Berle’s writings indicate that working people would be central to his focus, and signal his support for stronger minimum wages appropriate to the conditions of different tiers of the world economy, guarantees for workers to bargain for higher wages, and protections against child labor, unfair hours, and unsafe working conditions. Berle also advocated for other policies that have current relevance, such as investments in infrastructure, evolving technology, environmental protection, and education to create employment opportunities, improve quality of life, and make the United States more competitive. Berle’s work also indicates that he would view the U.S. as well positioned to pay for needed action by asking the wealthy winners to pay their fair share and by enacting Pigouvian taxes that would also reduce the risks of financial speculation and carbon use.
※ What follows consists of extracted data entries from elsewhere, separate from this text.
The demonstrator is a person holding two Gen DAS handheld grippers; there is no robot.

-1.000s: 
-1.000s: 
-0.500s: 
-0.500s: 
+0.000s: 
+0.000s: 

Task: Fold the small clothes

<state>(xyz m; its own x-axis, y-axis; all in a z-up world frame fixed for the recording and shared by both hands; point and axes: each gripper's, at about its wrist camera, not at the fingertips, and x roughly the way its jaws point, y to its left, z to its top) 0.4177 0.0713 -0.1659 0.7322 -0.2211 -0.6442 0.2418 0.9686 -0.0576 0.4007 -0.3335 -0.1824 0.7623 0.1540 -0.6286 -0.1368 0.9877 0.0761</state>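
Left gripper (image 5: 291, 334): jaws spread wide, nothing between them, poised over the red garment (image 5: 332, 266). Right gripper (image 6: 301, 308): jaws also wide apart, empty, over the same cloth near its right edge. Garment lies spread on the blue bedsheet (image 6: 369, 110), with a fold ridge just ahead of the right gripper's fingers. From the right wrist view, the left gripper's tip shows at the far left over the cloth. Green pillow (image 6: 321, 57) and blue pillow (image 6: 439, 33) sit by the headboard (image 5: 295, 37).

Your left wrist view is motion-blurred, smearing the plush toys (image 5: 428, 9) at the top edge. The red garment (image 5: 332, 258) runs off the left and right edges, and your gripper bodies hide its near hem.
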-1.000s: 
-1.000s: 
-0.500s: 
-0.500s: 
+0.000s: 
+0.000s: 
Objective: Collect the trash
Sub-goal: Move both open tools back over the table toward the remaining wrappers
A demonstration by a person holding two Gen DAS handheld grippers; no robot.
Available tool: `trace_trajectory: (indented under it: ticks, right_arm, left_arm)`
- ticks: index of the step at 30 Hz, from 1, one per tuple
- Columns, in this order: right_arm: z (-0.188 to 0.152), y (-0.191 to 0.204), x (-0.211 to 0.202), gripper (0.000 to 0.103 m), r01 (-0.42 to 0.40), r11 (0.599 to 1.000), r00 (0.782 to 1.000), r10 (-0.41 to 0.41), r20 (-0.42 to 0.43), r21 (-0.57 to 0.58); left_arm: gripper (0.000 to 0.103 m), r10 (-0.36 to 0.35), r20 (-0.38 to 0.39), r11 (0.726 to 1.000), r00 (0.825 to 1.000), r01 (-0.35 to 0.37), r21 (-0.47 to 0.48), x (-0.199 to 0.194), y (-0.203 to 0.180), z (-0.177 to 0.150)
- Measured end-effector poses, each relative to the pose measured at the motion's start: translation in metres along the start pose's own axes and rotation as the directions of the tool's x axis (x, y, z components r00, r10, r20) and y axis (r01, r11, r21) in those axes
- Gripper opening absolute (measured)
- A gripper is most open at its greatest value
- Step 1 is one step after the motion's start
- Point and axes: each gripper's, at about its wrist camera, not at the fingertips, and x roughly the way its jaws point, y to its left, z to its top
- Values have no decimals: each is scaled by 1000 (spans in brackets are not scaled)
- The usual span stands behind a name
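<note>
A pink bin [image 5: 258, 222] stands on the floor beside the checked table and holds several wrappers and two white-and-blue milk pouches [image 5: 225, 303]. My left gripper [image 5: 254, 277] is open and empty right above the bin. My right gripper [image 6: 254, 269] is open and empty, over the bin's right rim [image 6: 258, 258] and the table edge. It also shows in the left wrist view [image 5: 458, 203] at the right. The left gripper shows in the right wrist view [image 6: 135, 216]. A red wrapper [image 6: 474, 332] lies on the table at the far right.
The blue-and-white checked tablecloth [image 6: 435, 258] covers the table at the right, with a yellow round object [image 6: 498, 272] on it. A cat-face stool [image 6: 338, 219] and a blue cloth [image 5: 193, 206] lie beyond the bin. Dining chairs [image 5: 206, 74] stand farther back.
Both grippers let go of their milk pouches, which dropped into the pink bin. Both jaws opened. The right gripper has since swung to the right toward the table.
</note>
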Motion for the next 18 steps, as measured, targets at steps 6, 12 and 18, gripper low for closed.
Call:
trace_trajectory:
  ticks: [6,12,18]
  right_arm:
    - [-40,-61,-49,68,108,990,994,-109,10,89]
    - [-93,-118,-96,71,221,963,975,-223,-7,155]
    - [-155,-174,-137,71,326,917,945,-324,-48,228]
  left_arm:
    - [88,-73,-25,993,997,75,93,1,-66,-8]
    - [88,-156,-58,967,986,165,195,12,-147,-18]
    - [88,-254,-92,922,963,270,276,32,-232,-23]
This article outlines key components that could form the basis for Berlean transnational understandings to create more economic security for working people and thus continue globalizing trade while addressing the legitimate concerns of workers in the OECD nations.
As usual, Leo writes with verve and zest. I love this line, for example:
Davos Democrats and Brussels Social Democrats—“Davos Democrats” for short—talk a high-minded game after getting off chartered flights to conferences populated by the wealthy. Berle would not be surprised that they would lose working class support, having failed to address the growing economic insecurity and inequality in the American and EU economies.
Leo argues that:
Because Berle was a realist, a believer in facts, and an optimist, one senses that he would now be arguing for a muscular and bold international agenda to increase the security of working people in the developed world while simultaneously strengthening trade and opportunities for people in the developing world.
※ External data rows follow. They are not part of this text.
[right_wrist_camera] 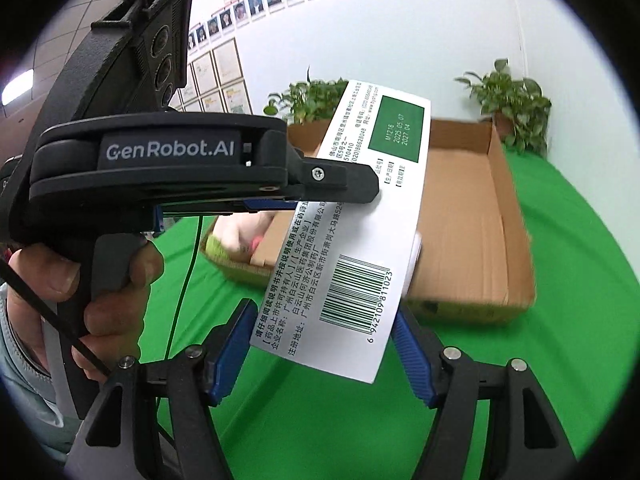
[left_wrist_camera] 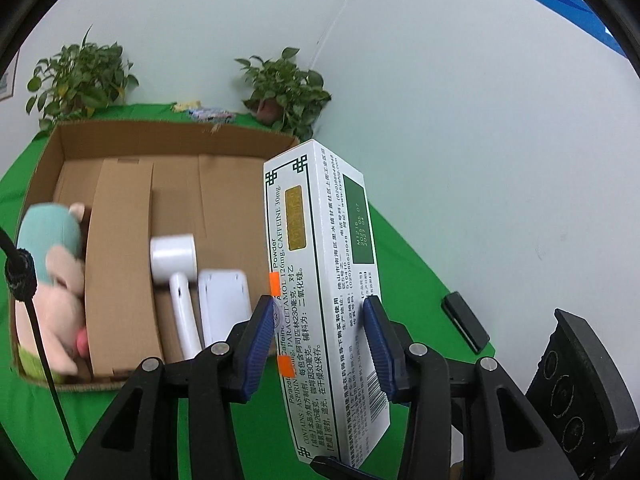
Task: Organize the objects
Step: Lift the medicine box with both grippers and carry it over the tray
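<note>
Gripping 1 medicine box together, left tongs, right tongs, above cardboard box (plush toy inside).

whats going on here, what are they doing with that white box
A person holds a gripper in each hand and is tidying things into a cardboard box on a green cloth. The left gripper is shut on a white medicine box, held off the cloth beside the cardboard box. The right gripper brackets the same medicine box's end; whether its pads press on it is unclear. A plush toy and white items already lie inside.
</note>
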`<state>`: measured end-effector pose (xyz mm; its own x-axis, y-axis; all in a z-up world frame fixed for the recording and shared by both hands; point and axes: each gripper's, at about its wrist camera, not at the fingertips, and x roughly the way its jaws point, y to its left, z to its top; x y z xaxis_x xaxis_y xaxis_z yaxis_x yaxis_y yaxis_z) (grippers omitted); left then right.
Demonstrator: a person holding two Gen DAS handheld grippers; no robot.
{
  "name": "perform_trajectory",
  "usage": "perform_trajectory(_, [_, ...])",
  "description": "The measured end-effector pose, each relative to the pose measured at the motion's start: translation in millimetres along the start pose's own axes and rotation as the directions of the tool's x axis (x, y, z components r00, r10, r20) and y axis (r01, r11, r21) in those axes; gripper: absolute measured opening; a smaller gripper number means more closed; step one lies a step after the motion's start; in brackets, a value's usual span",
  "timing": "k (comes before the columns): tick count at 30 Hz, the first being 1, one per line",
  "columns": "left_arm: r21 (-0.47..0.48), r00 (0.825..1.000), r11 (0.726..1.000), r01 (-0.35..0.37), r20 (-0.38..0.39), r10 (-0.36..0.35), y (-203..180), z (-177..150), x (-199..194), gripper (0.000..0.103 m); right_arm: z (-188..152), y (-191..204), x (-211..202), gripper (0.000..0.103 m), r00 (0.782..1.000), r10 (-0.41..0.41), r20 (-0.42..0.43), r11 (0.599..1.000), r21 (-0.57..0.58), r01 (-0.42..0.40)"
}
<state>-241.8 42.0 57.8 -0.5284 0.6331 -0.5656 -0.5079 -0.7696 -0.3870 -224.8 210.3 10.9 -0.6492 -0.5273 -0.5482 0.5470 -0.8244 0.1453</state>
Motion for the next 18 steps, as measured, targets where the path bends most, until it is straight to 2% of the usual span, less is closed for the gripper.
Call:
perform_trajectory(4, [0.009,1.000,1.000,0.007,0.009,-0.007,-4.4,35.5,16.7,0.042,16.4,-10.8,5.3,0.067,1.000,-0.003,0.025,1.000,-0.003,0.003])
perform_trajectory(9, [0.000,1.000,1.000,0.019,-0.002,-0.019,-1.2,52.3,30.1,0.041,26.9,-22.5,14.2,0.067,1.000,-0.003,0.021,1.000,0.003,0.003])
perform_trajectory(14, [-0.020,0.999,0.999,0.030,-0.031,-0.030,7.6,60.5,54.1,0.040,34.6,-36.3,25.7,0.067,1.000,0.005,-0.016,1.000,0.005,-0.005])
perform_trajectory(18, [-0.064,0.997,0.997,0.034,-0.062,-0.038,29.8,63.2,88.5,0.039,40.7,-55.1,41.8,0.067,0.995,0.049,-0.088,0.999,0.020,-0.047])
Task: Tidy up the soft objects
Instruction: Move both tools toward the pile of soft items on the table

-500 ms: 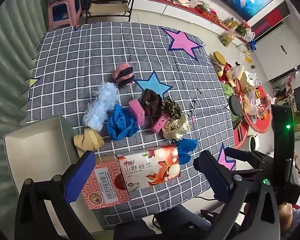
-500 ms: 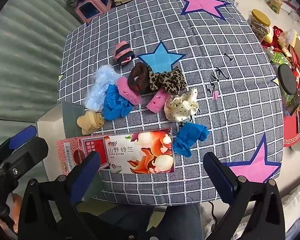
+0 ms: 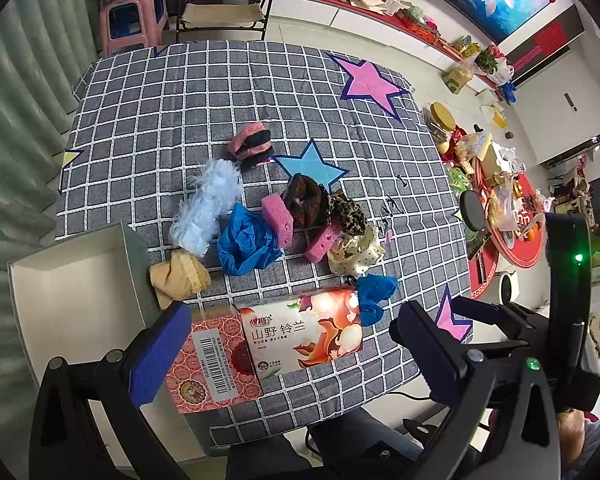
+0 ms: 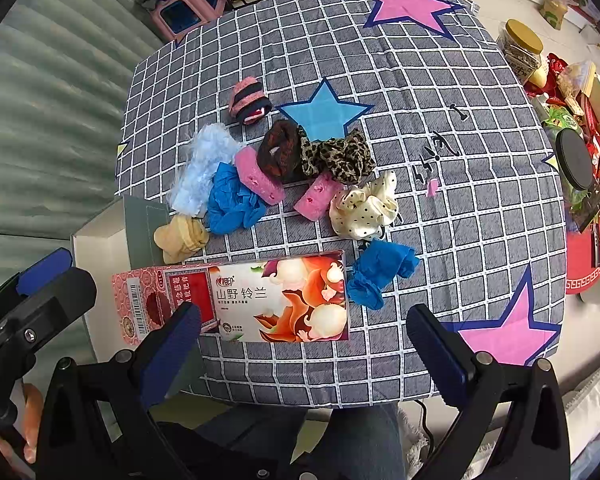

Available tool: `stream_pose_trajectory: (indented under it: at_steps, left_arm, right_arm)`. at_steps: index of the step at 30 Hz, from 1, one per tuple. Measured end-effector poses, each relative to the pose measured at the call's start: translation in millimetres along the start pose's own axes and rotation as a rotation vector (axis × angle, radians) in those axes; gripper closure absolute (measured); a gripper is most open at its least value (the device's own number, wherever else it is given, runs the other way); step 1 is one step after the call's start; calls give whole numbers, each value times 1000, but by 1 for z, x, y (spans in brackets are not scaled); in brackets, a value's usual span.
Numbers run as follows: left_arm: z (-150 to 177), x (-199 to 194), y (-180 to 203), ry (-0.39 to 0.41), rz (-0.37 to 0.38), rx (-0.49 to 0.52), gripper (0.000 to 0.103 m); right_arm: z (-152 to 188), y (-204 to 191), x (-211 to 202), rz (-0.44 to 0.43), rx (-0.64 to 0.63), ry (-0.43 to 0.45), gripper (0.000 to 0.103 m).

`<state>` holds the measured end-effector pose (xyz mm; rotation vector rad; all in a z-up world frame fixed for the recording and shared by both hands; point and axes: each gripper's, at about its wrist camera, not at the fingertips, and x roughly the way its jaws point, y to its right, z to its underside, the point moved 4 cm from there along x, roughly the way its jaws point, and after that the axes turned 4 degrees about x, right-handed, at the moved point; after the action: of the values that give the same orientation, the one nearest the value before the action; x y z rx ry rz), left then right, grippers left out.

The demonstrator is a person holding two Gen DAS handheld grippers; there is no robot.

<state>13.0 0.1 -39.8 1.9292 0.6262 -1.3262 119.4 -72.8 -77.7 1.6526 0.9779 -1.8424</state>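
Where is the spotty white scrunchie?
In the right wrist view the spotty white scrunchie lies mid-table on the checked cloth, just right of a pink sponge, below the leopard scrunchie and above the small blue glove.

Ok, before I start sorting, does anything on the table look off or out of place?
Mostly a loose heap of soft items. The oddities: the tissue box and red carton are rigid, the carton overhanging the table's edge, and small dark clips lie scattered to the right. Nothing looks spilled or damaged.
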Motion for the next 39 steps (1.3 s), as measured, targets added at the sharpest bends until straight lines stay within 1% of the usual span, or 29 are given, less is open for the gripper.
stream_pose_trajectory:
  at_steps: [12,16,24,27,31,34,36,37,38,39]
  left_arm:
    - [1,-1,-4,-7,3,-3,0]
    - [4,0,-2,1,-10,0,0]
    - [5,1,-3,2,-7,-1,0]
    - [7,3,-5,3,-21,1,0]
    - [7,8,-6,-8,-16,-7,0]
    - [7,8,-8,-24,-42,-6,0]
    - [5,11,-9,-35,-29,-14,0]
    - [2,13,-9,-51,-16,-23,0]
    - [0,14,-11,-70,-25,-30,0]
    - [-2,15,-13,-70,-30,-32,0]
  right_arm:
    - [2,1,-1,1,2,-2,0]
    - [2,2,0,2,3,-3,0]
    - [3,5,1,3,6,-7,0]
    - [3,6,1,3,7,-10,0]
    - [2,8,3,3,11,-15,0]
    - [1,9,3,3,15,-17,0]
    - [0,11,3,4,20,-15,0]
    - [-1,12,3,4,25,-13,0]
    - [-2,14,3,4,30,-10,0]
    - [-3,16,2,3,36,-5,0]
Unlike Leo, however, I don't think Berle's agenda suits the needs of the moment. Today's populists are convinced that large corporations and crony capitalism are undermining America’s exceptionalism and America’s national identity through globalization, while simultaneously impoverishing working class and while enriching financial and technology oligarchs. Berle simply doesn't speak to their concerns. Berle's embrace of globalism anticipated the views of modern American elites, who have become increasingly global, rejecting nationalism and patriotism, and refusing to be tied to places or people. Berle's agenda is designed for people who are from nowhere rather than those of us who are from somewhere. We value family, authority, and nationality.
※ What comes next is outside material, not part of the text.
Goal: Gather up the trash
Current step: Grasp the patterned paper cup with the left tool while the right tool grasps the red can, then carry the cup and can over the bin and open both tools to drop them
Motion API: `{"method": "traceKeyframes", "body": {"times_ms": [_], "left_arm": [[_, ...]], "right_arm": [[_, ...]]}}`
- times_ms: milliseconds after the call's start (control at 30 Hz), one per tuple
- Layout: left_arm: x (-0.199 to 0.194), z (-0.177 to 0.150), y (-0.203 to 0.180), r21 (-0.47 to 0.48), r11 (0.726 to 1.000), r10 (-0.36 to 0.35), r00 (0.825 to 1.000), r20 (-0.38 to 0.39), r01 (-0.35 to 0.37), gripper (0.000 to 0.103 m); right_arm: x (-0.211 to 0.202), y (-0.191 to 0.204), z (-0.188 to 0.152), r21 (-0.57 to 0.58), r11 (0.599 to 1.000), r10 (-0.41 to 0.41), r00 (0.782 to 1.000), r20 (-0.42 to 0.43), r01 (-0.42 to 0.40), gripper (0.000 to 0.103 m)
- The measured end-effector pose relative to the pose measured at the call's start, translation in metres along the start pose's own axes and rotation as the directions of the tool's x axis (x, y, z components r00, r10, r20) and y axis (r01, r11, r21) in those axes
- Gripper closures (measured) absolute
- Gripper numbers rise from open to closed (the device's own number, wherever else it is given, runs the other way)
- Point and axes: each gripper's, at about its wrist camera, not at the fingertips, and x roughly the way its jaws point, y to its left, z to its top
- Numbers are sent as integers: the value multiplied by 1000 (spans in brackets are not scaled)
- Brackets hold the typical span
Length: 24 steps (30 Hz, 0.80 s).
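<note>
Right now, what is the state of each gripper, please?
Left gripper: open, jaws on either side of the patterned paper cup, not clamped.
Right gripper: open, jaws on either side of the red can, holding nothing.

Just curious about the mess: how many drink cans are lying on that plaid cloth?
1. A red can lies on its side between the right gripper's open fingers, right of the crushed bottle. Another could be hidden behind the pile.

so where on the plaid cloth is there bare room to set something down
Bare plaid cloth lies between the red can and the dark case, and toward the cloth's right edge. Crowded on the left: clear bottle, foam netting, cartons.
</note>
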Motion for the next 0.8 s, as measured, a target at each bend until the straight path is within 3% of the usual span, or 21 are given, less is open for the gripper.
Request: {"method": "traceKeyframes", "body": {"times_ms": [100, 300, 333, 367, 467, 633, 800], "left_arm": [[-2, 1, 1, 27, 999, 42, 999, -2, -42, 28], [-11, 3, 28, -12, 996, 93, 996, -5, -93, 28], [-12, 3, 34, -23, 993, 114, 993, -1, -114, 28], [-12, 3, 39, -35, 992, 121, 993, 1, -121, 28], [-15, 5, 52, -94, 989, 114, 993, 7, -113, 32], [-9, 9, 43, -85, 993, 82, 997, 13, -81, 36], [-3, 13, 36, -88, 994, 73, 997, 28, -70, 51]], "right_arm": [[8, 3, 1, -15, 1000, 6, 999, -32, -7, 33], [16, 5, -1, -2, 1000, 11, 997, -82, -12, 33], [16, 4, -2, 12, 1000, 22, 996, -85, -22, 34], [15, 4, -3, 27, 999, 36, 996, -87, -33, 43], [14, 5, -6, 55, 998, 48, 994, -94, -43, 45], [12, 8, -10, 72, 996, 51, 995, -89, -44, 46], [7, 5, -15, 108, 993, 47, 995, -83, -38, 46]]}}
I thus found it rather striking that Leo's article is focused almost exclusively on economic issues. Patriotism, traditional moral and religious values, and community matter to today's right of center populists--maybe more than economics.
It's the same problem that most left of center intellectuals have with explaining Trump. They think that it's all about economics and that if Trump voters get a job and a raise they'll all go back to being docile voters for the progressive elites.